E se il parto fa male al papà?
Si chiama depressione post-parto e sembra quindi abbastanza naturale presumere che ne possa soffrire soltanto chi ha partorito. Ma, sorprendentemente, non è così.
È quanto emerge da una ricerca realizzata negli Stati Uniti e pubblicata sulla rivista medica Pediatrics (Paulson JF et al, Pediatrics 2006 Aug;118(2):659-68).
Lo studio è stato condotto su un campione molto significativo, di oltre 5000 coppie che avevano di recente “partorito”. Ne è risultato che, a presentare sintomi depressivi, era non soltanto il 14% delle mamme (un dato che conferma le statistiche più aggiornate) ma anche il 10% circa dei papà.
Non è una notizia confortante. È infatti del tutto lecito ipotizzare che un prolungato stato di depressione del padre eserciti la stessa influenza negativa sulla crescita del bambino già largamente verificata nei casi di madri depresse. E, poiché i primi mesi di vita esercitano un’importanza fondamentale sullo sviluppo dell’individuo, è bene che questi sintomi di depressione di uno dei due genitori (o ancor peggio di entrambi) siano individuati per tempo e affrontati con decisione.
A volte, tuttavia, tra le righe di una brutta notizia se ne può leggere una incoraggiante.
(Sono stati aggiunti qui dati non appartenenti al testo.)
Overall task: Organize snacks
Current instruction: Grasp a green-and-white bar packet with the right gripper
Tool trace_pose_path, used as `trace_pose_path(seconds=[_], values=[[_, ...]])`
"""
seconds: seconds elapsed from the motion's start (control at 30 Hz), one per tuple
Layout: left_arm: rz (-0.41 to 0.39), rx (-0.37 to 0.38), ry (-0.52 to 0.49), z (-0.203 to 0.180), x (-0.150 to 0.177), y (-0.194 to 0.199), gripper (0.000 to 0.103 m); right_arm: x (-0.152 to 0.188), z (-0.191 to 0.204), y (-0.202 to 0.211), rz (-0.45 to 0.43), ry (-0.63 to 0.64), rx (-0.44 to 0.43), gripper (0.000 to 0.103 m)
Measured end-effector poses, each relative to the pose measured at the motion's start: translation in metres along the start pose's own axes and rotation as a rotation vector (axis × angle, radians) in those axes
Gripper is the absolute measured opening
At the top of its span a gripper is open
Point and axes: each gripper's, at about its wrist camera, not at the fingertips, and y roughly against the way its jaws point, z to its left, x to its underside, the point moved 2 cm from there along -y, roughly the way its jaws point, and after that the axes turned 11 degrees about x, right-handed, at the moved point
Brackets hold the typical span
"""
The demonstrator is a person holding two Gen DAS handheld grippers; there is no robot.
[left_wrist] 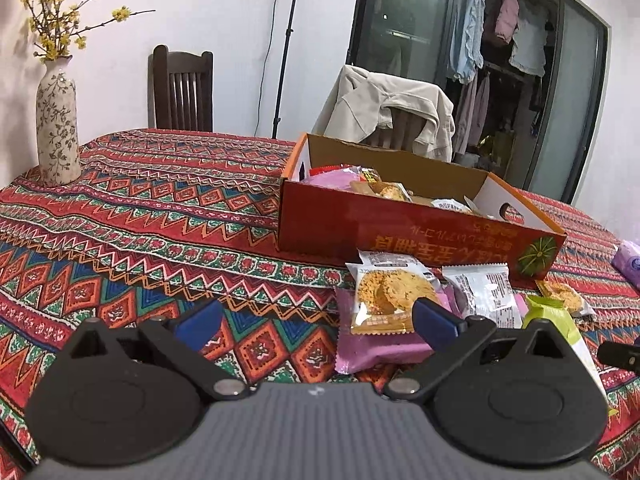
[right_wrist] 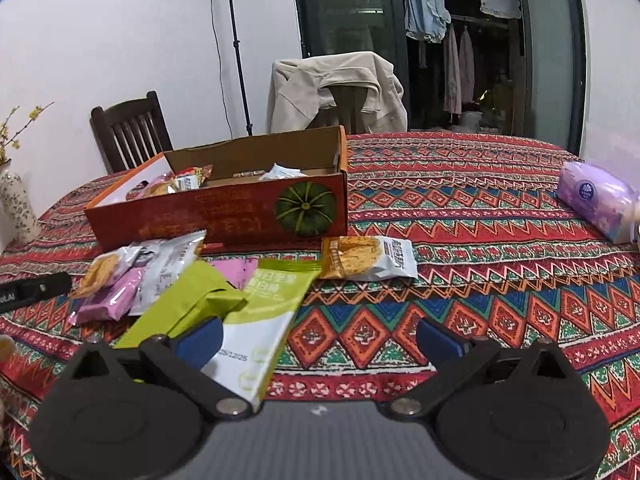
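Snacks: loose foil-wrapped biscuit packet [left_wrist: 382, 298] atop a pink wrapper [left_wrist: 372, 350], just before the open red cardboard box [left_wrist: 400, 236] on the patterned bench [left_wrist: 160, 216].
Handling: likely light, crinkly, slippery; biscuits brittle, so pinch the sealed edge.
Left gripper [left_wrist: 318, 322]: spread, empty.
Right gripper [right_wrist: 320, 338]: spread, beside green-white pouch [right_wrist: 260, 320].

A tablecloth [right_wrist: 480, 240] in red, blue, green and orange covers the table with bands of zigzags and diamonds. On it sits an orange-red cardboard box [right_wrist: 224, 216] printed with a dark green pumpkin, beside pink [left_wrist: 372, 352], lime-green [right_wrist: 192, 304] and white-and-orange [right_wrist: 368, 258] snack packets. A cream vase [left_wrist: 57, 128] bears a grey-green leaf pattern and holds yellow flowers [left_wrist: 48, 12].
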Motion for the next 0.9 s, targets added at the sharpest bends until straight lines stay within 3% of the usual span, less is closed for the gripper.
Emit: trace_pose_path(seconds=[0.23, 0.4, 0.6, 0.8, 0.9], values=[[-0.024, -0.001, -0.018, -0.003, 0.001, 0.003, 0.103, 0.000, 0.001, -0.002, 0.004, 0.004, -0.009, 0.099], [-0.022, 0.009, -0.004, -0.001, 0.001, 0.003, 0.103, -0.005, 0.003, -0.010, 0.007, 0.018, 0.032, 0.090], [-0.015, 0.014, 0.006, 0.001, 0.002, 0.000, 0.103, -0.009, 0.014, -0.013, 0.017, 0.034, -0.016, 0.081], [-0.023, 0.022, 0.017, 0.003, 0.002, 0.002, 0.103, -0.004, 0.051, -0.027, 0.075, 0.132, -0.019, 0.059], [-0.014, 0.033, 0.030, 0.005, 0.002, 0.001, 0.103, 0.001, 0.056, -0.029, 0.082, 0.149, -0.012, 0.043]])
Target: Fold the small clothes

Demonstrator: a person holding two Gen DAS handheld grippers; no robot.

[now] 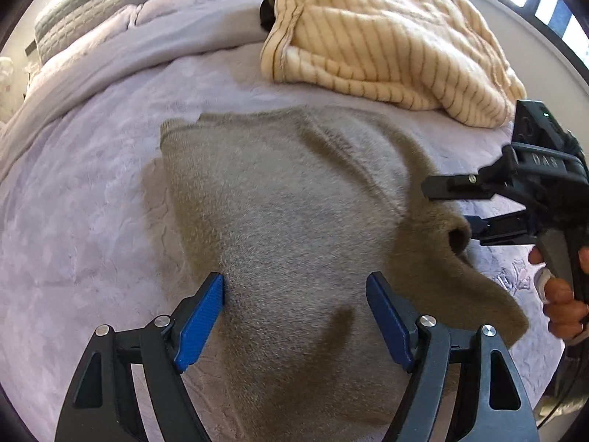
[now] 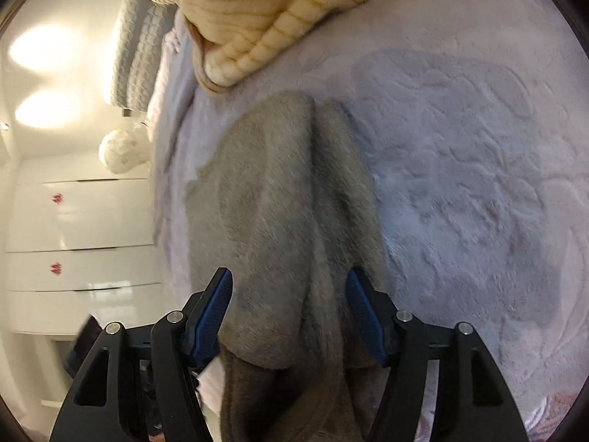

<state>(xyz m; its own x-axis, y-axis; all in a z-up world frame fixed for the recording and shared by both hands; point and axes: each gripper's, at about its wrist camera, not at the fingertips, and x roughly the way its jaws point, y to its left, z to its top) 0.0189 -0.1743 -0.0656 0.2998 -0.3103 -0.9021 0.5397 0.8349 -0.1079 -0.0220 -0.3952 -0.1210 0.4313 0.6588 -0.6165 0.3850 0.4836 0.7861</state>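
From the left wrist, the fuzzy grey-brown knit sweater (image 1: pixel 287 199) lay flat on the lilac plush bedspread (image 1: pixel 81 191), under the left gripper (image 1: pixel 294 316), whose jaws gaped empty. From the right wrist, the right gripper (image 2: pixel 289 313) straddled the sweater's bunched fold (image 2: pixel 294 221), blue pads (image 2: pixel 362 316) parted, not pressing. A cream striped blanket (image 2: pixel 250 18) lay beyond

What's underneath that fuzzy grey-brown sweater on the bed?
The sweater lies on a pale lilac plush bedspread, which shows all around it. Whether anything else lies beneath the sweater cannot be seen; the fabric covers it.
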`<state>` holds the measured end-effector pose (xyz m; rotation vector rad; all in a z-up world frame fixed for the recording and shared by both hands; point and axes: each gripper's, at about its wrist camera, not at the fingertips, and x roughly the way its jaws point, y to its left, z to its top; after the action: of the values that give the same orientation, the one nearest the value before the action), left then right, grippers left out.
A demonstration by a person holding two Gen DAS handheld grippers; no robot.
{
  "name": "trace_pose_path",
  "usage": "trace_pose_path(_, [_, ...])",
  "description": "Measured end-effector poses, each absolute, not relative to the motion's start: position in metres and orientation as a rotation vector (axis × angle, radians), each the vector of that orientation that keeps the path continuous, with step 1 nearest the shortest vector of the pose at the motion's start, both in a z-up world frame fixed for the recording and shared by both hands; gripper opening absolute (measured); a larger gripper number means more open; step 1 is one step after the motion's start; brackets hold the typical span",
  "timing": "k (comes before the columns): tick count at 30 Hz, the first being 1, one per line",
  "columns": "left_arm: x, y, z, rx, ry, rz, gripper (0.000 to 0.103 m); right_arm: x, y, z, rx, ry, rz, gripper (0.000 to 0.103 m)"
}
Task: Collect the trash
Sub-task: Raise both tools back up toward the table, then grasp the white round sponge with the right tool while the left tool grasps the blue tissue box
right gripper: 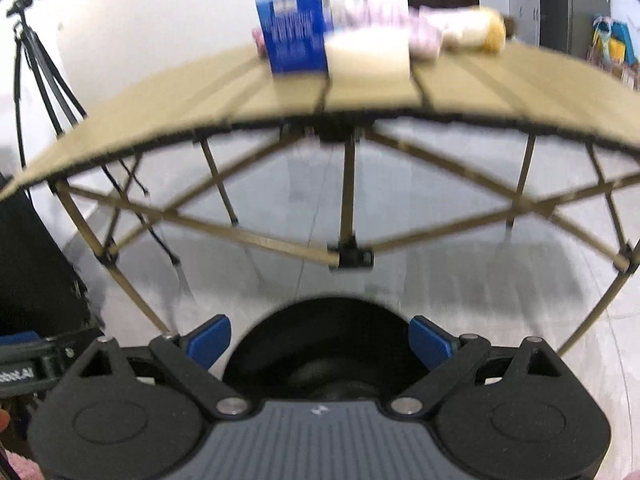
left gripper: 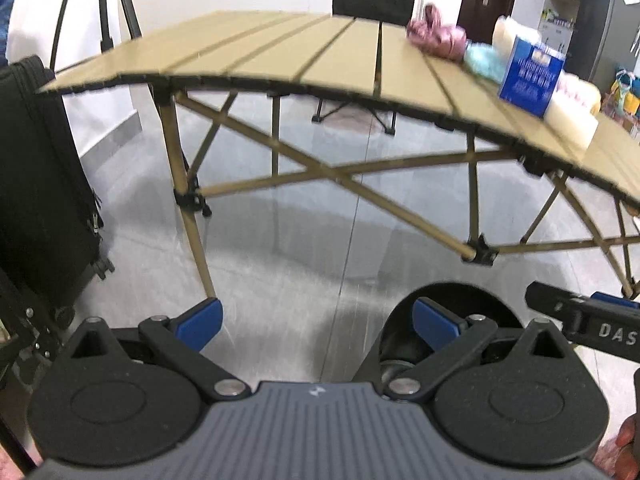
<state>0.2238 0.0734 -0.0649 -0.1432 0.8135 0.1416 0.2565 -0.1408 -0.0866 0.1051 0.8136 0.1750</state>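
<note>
Both tongs – left point(left gripper: 318, 322), right point(right gripper: 320, 336) – hanging released below tabletop point(right gripper: 160, 120) | bin point(right gripper: 320, 340) waiting under right | box point(right gripper: 296, 28) sitting near front edge

1. The right wrist view is motion-blurred: print on the blue box point(right gripper: 294, 28) is unreadable.
2. Right of the blue box, pale items point(right gripper: 424, 36) smear together; their kinds cannot be told.
3. Below the blue box, the black bin point(right gripper: 320, 344) sits partly hidden behind the gripper body.
</note>
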Motion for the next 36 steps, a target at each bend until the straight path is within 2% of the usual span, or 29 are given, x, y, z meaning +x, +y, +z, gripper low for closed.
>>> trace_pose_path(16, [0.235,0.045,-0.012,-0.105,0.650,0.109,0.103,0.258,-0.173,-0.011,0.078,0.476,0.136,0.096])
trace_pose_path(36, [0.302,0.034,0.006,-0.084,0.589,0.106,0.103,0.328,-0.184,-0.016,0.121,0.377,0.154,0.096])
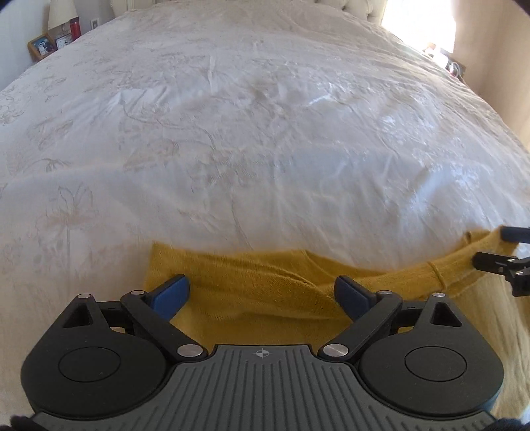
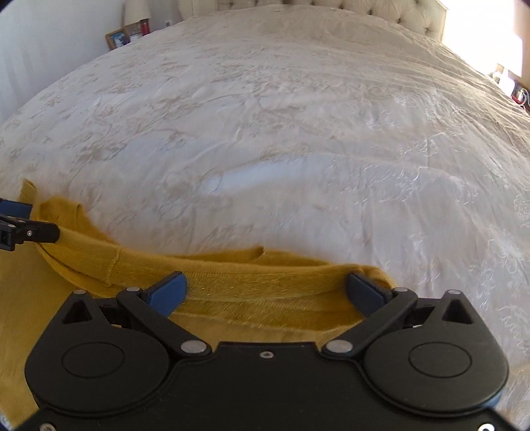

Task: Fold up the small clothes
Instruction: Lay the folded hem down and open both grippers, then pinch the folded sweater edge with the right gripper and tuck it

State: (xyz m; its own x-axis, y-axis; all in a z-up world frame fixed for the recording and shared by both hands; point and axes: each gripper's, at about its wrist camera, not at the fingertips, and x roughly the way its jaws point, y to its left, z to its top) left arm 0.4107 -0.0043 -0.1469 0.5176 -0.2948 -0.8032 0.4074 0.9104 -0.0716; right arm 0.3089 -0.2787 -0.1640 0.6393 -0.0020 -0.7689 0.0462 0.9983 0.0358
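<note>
A mustard-yellow knit garment (image 1: 251,285) lies on the near edge of a white bed cover (image 1: 251,139). My left gripper (image 1: 261,291) is open, its blue pads wide apart just above the garment's left end. My right gripper (image 2: 266,291) is open too, over the folded yellow edge (image 2: 251,275) at the garment's right end. Each gripper shows at the side of the other's view: the right one in the left wrist view (image 1: 497,252), the left one in the right wrist view (image 2: 26,225), both touching the cloth's edge.
The white floral bed cover (image 2: 281,132) stretches far ahead to a tufted headboard (image 2: 381,13). A nightstand with photo frames (image 1: 43,44) and a red bottle (image 1: 75,28) stands at the far left. A bright window (image 1: 420,23) is at the far right.
</note>
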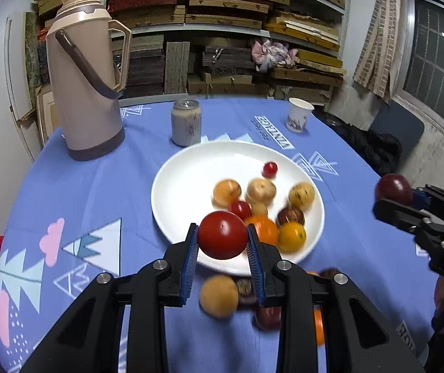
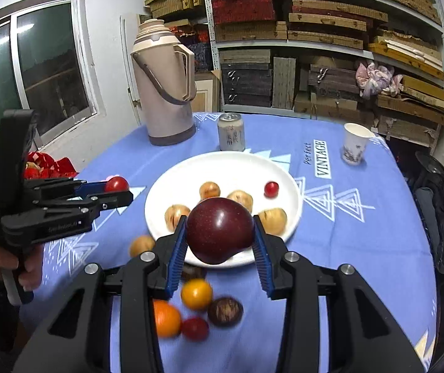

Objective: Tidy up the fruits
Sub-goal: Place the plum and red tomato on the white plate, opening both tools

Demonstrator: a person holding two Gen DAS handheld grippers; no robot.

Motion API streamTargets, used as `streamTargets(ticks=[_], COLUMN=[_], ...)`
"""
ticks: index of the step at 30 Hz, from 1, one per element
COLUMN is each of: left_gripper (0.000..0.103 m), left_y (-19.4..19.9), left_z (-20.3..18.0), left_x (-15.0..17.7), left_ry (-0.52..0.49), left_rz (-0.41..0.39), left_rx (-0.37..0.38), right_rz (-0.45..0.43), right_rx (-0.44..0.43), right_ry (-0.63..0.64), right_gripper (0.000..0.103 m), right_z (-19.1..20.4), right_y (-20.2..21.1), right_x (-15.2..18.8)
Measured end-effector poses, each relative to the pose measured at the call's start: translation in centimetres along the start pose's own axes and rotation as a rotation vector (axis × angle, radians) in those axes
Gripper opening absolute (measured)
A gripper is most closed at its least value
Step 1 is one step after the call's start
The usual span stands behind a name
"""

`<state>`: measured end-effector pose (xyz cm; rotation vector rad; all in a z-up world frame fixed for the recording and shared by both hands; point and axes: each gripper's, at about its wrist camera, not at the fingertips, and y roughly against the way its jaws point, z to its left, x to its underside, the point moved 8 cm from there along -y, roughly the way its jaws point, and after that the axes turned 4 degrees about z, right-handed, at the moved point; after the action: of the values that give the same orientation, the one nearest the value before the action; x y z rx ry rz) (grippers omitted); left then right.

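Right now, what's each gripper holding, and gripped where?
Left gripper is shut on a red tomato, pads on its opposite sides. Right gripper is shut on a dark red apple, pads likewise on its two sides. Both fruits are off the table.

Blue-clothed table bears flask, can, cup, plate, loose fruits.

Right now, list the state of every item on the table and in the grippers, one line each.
Left gripper: shut on round red tomato, lifted.
Right gripper: shut on dark red apple, lifted.
White round plate: upright, partly filled with fruit.
Beige thermos jug: upright, capped.
Silver drink can: upright.
White paper cup: upright.
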<state>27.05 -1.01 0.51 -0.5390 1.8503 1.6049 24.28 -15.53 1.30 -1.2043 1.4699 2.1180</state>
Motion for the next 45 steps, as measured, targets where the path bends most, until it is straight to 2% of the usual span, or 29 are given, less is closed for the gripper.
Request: streamTargets(ticks=[7, 15, 27, 42, 45], left_gripper=[0.031, 0.031, 0.031, 0.031, 0.042], left_y=[-3.6, -7.1, -7.7, -8.2, -8.2], left_z=[0.3, 0.8, 1.3, 1.2, 0.9], left_x=[-1.3, -1.3, -0.8, -0.5, -0.6], left_ry=[0.018, 0.031, 0.037, 0.033, 0.025], left_rz=[0.036, 0.089, 0.106, 0.111, 0.101], left_rx=[-0.026, -0.067, -0.094, -0.084, -0.087], right_rz=[0.080, 0.134, 0.146, 0.124, 0.114], right_rx=[-0.010, 0.044, 0.063, 0.025, 0.009], right_ry=[-0.023, -0.055, -0.045, -0.103, -0.110], right_gripper=[0.039, 0.039, 0.039, 0.041, 0.042], right_z=[0.0, -2.0, -2.2, -2.8, -2.8], right_y=[-6.8, -11.0, -12.2, -13.2, -13.1], right_x=[-1.5, -0.8, -0.5, -0.1, -0.2])
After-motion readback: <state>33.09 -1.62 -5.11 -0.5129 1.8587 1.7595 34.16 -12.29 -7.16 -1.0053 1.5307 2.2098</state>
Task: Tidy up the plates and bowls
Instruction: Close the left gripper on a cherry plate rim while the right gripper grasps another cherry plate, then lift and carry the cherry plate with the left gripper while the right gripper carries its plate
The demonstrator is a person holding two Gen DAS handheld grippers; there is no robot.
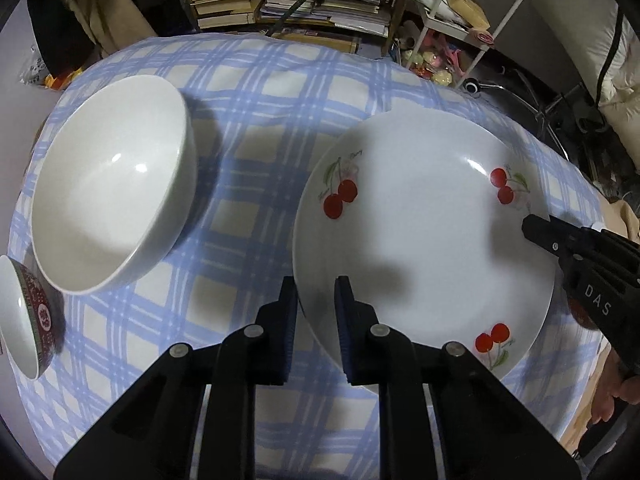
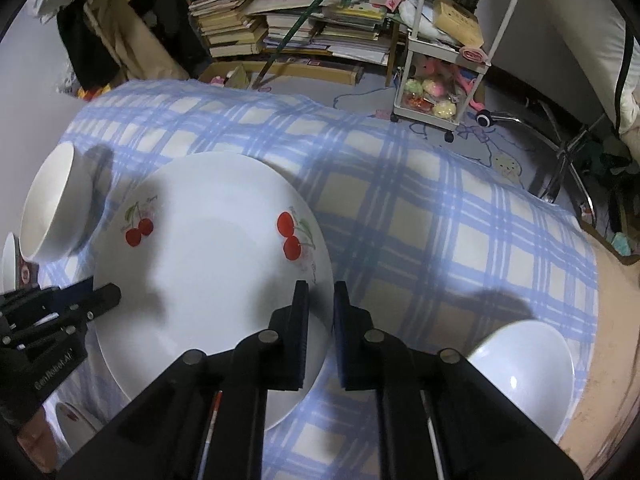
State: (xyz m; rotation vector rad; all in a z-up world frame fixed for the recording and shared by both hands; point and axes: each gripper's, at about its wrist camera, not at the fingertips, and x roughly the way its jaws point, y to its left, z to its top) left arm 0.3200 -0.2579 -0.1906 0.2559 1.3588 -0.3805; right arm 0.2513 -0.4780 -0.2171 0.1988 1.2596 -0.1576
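Note:
A large white plate with red cherry prints (image 1: pixel 420 240) is held between my two grippers above the blue checked tablecloth (image 1: pixel 256 92). My left gripper (image 1: pixel 317 300) straddles the plate's left rim, one finger on each side. My right gripper (image 2: pixel 321 300) straddles its right rim (image 2: pixel 320 280) the same way, and its tip (image 1: pixel 536 228) shows in the left wrist view. The plate also shows in the right wrist view (image 2: pixel 208 272). A big white bowl (image 1: pixel 108 196) sits left of the plate. A small bowl with a red patterned outside (image 1: pixel 28 316) sits at the far left.
Another white bowl (image 2: pixel 524 376) sits near the table's right edge. A small cherry-print dish (image 2: pixel 74 420) peeks out under the plate at lower left. Stacked books (image 2: pixel 280 20) and a white cart (image 2: pixel 444 60) stand beyond the table's far edge.

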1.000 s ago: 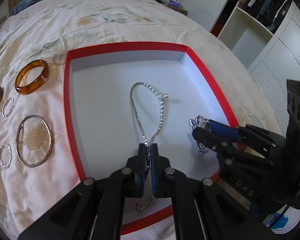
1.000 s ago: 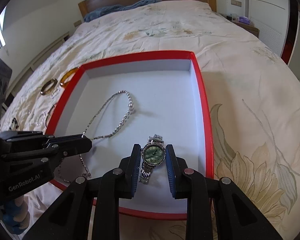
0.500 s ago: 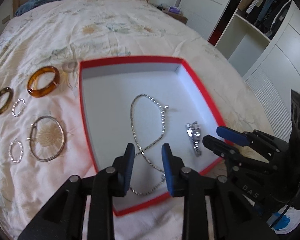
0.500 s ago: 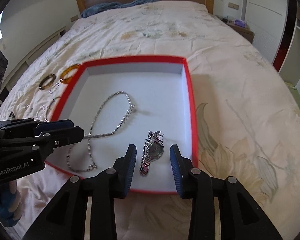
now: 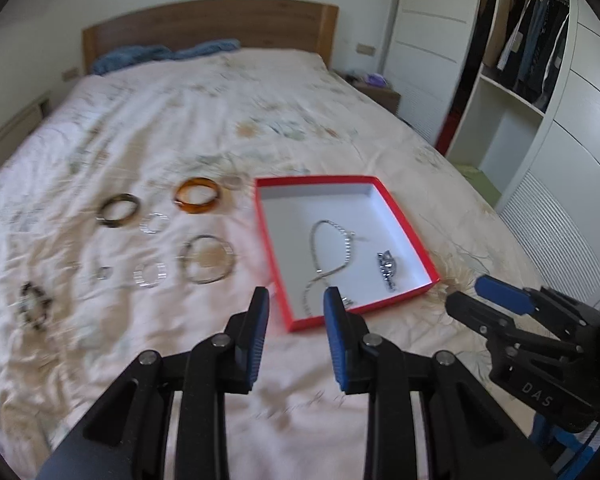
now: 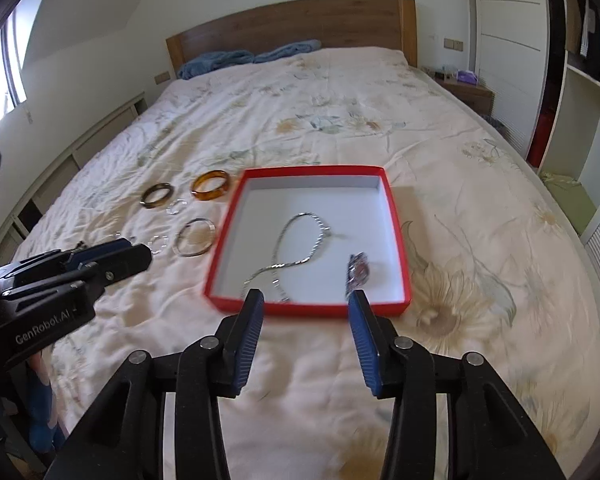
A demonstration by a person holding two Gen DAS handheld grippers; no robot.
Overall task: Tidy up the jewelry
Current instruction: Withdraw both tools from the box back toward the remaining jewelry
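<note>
A red-rimmed white box (image 5: 404, 216) (image 6: 392, 216) lies on the bed. In it lie a silver chain necklace (image 5: 324, 256) (image 6: 300, 246) and a silver watch (image 5: 387, 270) (image 6: 359, 273). To its left on the quilt lie an amber bangle (image 5: 198, 195) (image 6: 211, 186), a dark bangle (image 5: 118, 210) (image 6: 157, 195), a thin silver bangle (image 5: 208, 264) (image 6: 195, 237), small silver rings (image 5: 151, 274) and a beaded bracelet (image 5: 34, 305). My left gripper (image 5: 296, 312) is open and empty, held back above the box's near corner. My right gripper (image 6: 306, 312) is open and empty near the box's front edge.
The floral quilt (image 6: 380, 120) covers the bed up to a wooden headboard (image 6: 292, 28) with blue pillows (image 6: 244, 58). A nightstand (image 6: 466, 90) and open wardrobe shelves (image 5: 512, 92) stand on the right.
Both grippers have opened, let go of the necklace and the watch in the box, and pulled back and up away from it.
</note>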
Da questa, ad esempio, si può trarre un’elementare considerazione: la depressione post-partum non ha dunque cause soprattutto fisiche (fatica, stress, rapidissimi cambiamenti ormonali) come si era fin qui creduto. Queste saranno forse responsabili del cosiddetto baby blues, un’affezione assai meno grave, di malinconia più che di vera depressione, e della durata di pochi giorni. Ma certo queste cause non possono valere per i papà.
A innescare lo stato depressivo sono evidentemente fattori psicologici, legati alla nuova assunzione di responsabilità, al turbamento dell’ambiente familiare, alle modifiche dei ruoli, al senso di incertezza con cui si guarda al futuro.
Sappiamo che molti ricercatori considerano i fenomeni depressivi solo come aspetti organici, da affrontare esclusivamente con la somministrazione di dosi massicce di psicofarmaci. Questa ricerca evidenzia invece l’importanza delle cause emotive e psicologiche nello scatenamento della sintomatologia, e valorizza anche altre possibilità di intervento terapeutico.
Alimentazione, attività fisica e counseling sono tra gli strumenti che possono aiutare direttamente o indirettamente i depressi che non credono nella sola natura organica del proprio malessere.